[903.]

When the artist proceeded to colour, and had to represent white draperies, he sometimes suffered the ground to remain untouched. Titian did this latterly when he had attained the greatest certainty in practice, and could accomplish much with little labour. The whitish ground was left as a middle tint, the shadows painted in, and the high lights touched on.—[Note KK].

[904.]

In the process of colouring, the preparation merely washed as it were underneath, was always effective. A drapery, for example, was painted with a transparent colour, the white ground shone through it and gave the colour life, so the parts previously prepared for shadows exhibited the colour subdued, without being mixed or sullied.

[905.]

This method had many advantages; for the painter had a light ground for the light portions of his work and a dark ground for the shadowed portions.
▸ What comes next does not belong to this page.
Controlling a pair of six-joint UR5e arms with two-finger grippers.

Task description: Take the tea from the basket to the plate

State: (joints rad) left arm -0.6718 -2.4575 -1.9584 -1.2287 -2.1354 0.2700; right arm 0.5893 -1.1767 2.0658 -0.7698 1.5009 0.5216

The whole picture was prepared; the artist could work with thin colours in the shadows, and had always an internal light to give value to his tints. In our own time painting in water colours depends on the same principles.

[906.]

Indeed a light ground is now generally employed in oil-painting, because middle tints are thus found to be more transparent, and are in some degree enlivened by a bright ground; the shadows, again, do not so easily become black.

[907.]

It was the practice for a time to paint on dark grounds. Tintoret probably introduced them. Titian's best pictures are not painted on a dark ground.